一聲極其清脆的碎裂聲響起,十七道主法則線中的一道在連接點處被劍光貫穿,整條法則線劇烈震顫,從斷裂處向兩端迅速崩潰。
血網的整體結構因為這一道主法則線的斷裂而出現了劇烈的動搖,周圍的輔助法則線紛紛承受不住驟增的壓力,一根接一根地崩斷。
方寒乘勝追擊,右手長劍連斬,又是兩道凝練的金色劍光激射而出,分別擊中另外兩處薄弱連接點。
三道主法則線幾乎在同一時間被摧毀,血網的十七道主法則線失去了三道,整個結構再也無法維持穩定,就像是一座被抽掉了三根承重柱的大廈,開始從核心處向外全面坍塌。
但血網坍塌的瞬間,方寒沒有追擊,而是腳下銀光一閃,整個人向後退出了數十丈。
因為在他的感知中,一道更加恐怖的攻擊正在血無極的方向醞釀。
果然,就在血網徹底崩潰的那一刻,一道凝練到極致的土黃色劍罡從方寒身後劈出,如同一條怒龍般咆哮著斬向血無極的頭頂。
白守拙終於出手了。
這個白髮老者一直在等待最佳的出手時機,他雖然是堪比七階巔峰的武道天人,但畢竟身上有傷,戰力受損嚴重,無法像方寒那樣與血無極展開長時間的高強度對抗。
所以他一直在積蓄力量,將體內所有的劍道罡氣都壓縮到自己的長劍之中,只等方寒破開血網的瞬間,給血無極致命一擊。
武道天人的戰鬥方式與蠱仙截然不同。
蠱仙依賴仙蠱和殺招,以法則之力驅動天地靈氣進行攻擊,講究的是法則的運用和變化的精妙。

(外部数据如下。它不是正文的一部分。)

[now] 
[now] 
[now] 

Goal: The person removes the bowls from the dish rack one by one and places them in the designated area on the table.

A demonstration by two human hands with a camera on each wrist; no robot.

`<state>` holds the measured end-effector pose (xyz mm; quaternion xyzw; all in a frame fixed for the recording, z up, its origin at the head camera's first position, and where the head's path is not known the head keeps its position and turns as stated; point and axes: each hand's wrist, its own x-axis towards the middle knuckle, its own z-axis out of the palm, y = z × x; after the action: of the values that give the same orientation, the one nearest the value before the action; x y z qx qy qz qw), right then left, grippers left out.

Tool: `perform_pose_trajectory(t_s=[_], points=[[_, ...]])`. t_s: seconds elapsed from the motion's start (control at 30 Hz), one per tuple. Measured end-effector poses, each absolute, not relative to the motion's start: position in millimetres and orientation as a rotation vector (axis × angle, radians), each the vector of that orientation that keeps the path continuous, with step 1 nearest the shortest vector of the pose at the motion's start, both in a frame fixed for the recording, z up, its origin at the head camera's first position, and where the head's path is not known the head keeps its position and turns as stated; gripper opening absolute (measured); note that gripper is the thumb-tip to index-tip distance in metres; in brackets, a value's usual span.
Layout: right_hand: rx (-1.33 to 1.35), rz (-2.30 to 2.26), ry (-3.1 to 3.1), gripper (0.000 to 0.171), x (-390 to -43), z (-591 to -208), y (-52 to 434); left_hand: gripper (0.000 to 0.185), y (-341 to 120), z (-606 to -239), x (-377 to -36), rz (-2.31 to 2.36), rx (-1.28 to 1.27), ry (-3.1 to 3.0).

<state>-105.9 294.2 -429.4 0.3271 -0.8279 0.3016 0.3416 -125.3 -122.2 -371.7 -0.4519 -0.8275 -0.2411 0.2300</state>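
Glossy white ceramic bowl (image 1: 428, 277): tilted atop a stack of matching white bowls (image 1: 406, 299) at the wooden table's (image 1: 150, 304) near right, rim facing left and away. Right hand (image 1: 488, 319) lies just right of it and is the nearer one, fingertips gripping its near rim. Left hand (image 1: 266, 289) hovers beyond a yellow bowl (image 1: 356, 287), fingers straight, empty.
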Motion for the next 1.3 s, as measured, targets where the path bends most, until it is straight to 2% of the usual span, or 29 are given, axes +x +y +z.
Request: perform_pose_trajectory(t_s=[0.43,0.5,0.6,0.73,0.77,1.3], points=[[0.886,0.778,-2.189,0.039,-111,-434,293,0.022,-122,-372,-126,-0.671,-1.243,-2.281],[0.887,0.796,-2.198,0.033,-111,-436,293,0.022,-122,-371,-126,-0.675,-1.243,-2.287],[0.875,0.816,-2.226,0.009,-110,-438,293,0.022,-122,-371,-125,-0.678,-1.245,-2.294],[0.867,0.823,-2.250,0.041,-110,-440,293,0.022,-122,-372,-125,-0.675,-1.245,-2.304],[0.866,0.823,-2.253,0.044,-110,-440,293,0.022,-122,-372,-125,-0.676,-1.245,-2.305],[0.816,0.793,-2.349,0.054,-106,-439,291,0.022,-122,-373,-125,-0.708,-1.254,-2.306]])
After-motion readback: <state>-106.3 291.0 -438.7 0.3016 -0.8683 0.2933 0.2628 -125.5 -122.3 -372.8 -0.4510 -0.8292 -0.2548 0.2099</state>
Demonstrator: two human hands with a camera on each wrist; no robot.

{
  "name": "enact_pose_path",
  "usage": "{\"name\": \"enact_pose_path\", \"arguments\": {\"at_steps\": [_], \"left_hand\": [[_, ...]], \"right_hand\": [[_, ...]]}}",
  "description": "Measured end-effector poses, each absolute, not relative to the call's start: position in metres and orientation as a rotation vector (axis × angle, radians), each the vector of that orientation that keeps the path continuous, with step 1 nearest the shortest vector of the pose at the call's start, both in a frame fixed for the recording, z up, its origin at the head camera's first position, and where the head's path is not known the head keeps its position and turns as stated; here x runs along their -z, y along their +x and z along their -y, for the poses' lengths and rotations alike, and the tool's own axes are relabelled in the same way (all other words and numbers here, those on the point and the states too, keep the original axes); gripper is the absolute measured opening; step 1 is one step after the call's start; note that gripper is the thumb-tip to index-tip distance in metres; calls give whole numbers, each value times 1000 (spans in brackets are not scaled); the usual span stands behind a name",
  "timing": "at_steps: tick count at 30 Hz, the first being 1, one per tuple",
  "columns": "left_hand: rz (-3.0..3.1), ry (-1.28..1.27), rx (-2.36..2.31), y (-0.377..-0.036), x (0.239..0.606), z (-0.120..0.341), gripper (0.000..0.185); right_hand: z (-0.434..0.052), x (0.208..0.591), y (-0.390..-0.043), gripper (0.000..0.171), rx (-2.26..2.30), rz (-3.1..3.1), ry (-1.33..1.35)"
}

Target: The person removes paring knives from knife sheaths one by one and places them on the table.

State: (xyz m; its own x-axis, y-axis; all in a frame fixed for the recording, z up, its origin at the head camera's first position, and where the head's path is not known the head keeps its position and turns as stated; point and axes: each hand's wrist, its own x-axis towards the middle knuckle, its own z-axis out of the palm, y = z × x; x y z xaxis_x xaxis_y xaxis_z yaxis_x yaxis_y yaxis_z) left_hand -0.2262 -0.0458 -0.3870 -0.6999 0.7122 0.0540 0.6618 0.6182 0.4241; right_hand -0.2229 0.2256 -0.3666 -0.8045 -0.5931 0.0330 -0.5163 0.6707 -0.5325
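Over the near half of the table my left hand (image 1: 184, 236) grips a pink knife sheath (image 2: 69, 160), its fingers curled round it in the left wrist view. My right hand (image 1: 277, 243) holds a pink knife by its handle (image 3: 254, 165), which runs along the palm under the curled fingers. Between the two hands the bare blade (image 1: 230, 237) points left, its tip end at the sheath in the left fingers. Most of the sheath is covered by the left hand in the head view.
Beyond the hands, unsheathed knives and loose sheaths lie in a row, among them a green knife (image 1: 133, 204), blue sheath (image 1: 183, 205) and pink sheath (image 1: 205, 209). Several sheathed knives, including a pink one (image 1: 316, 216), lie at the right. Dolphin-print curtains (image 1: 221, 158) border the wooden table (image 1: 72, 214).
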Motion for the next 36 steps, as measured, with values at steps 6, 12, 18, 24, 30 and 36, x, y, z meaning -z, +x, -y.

而武道天人走的是以武入道的路子,他們將天地法則融入自身的武道意志之中,以肉身和兵刃為媒介直接驅動法則,攻擊更加直接、更加霸道,雖然缺少蠱仙殺招那種千變萬化的玄妙,但在純粹的破壞力和爆發力上卻有過之而無不及。
白守拙這一劍,名為山嶽斷。
他的劍勢沉重如山,劍罡渾厚如岳,一劍斬下,就像是將一座萬丈高山的力量全部濃縮到了劍鋒之上。
剎那之間,劍罡未至,那股恐怖的壓迫力已經讓血無極腳下的地面寸寸龜裂,無數碎石被劍壓碾成齏粉,地面上出現了一道深深的劍痕,從白守拙腳下一直延伸到血無極面前。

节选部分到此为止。